- Mercer, Tennessee Mercer, Tennessee
- Coordinates: 35°28′45″N 89°02′32″W﻿ / ﻿35.47917°N 89.04222°W
- Country: United States
- State: Tennessee
- County: Madison

Area
- • Total: 1.74 sq mi (4.51 km^{2})
- • Land: 1.74 sq mi (4.51 km^{2})
- • Water: 0 sq mi (0.00 km^{2})
- Elevation: 351 ft (107 m)

Population (2020)
- • Total: 150
- • Density: 86.1/sq mi (33.26/km^{2})
- Time zone: UTC-6 (Central (CST))
- • Summer (DST): UTC-5 (CDT)
- ZIP code: 38392
- Area code: 731
- GNIS feature ID: 1293606

= Mercer, Tennessee =

Mercer is an unincorporated community in Madison County, Tennessee, United States. It is located along State Route 138 halfway between Interstate 40 and Toone, just east of the Hatchie River. Mercer has a post office; its zip code is 38392.

==Demographics==

Historical population
| Census | Pop. | Note | %± |
| 2020 | 150 |  | — |
U.S. Decennial Census

==History==

Mercer was founded in 1888 by T. B. Mercer, for whom the community is named, at an intersection of a stagecoach road and the Tennessee Midland Railroad.
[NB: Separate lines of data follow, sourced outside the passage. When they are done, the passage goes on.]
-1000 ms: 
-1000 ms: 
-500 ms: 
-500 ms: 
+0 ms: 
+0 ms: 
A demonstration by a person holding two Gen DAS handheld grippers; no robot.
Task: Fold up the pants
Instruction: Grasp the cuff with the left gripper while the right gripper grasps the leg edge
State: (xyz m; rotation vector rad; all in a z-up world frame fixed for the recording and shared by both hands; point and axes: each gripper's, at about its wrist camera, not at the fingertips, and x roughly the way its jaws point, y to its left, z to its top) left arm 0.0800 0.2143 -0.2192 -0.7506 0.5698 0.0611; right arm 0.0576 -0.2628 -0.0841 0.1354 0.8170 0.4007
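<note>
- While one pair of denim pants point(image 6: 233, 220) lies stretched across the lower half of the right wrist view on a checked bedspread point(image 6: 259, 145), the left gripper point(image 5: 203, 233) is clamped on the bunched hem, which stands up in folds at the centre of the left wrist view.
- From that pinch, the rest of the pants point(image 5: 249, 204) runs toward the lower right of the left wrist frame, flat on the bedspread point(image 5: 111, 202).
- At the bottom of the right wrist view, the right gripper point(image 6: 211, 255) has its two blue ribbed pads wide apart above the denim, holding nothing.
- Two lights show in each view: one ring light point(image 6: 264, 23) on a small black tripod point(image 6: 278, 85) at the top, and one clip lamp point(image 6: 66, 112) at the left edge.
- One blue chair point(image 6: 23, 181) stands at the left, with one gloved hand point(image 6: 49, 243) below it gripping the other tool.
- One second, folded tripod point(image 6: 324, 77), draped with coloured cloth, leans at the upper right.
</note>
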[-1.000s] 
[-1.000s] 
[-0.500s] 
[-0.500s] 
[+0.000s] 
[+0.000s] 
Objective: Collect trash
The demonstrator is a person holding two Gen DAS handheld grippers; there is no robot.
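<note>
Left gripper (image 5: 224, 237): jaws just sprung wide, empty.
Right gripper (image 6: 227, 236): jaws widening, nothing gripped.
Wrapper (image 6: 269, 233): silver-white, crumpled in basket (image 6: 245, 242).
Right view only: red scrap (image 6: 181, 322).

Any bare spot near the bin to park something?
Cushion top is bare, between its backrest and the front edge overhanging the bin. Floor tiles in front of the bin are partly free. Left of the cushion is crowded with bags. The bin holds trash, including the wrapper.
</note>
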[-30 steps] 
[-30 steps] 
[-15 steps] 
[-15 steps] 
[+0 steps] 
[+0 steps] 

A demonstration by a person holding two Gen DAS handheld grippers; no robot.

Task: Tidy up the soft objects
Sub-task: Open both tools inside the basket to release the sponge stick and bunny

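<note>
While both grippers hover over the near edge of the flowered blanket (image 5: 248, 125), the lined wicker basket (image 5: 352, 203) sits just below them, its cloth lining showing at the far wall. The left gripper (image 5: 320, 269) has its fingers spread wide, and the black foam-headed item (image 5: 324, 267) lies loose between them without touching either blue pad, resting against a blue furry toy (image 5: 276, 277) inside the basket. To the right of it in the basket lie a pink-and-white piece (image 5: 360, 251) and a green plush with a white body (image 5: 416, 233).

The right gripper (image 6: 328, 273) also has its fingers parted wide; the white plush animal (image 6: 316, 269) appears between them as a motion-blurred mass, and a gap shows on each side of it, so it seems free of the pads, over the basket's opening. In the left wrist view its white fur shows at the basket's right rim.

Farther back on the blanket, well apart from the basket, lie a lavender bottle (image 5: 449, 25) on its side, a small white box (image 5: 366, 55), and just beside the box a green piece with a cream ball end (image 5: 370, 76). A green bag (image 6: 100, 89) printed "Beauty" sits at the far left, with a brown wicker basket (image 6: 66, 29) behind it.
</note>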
Mercer erected a general store at the intersection, and it was followed in 1894 by a railroad station officially named Mercer. By the turn of the century, a lumber company and several churches had been established in the area. The community eventually had a bank and an opera house, but the former failed in 1933 and the latter burned down in the late 20th century.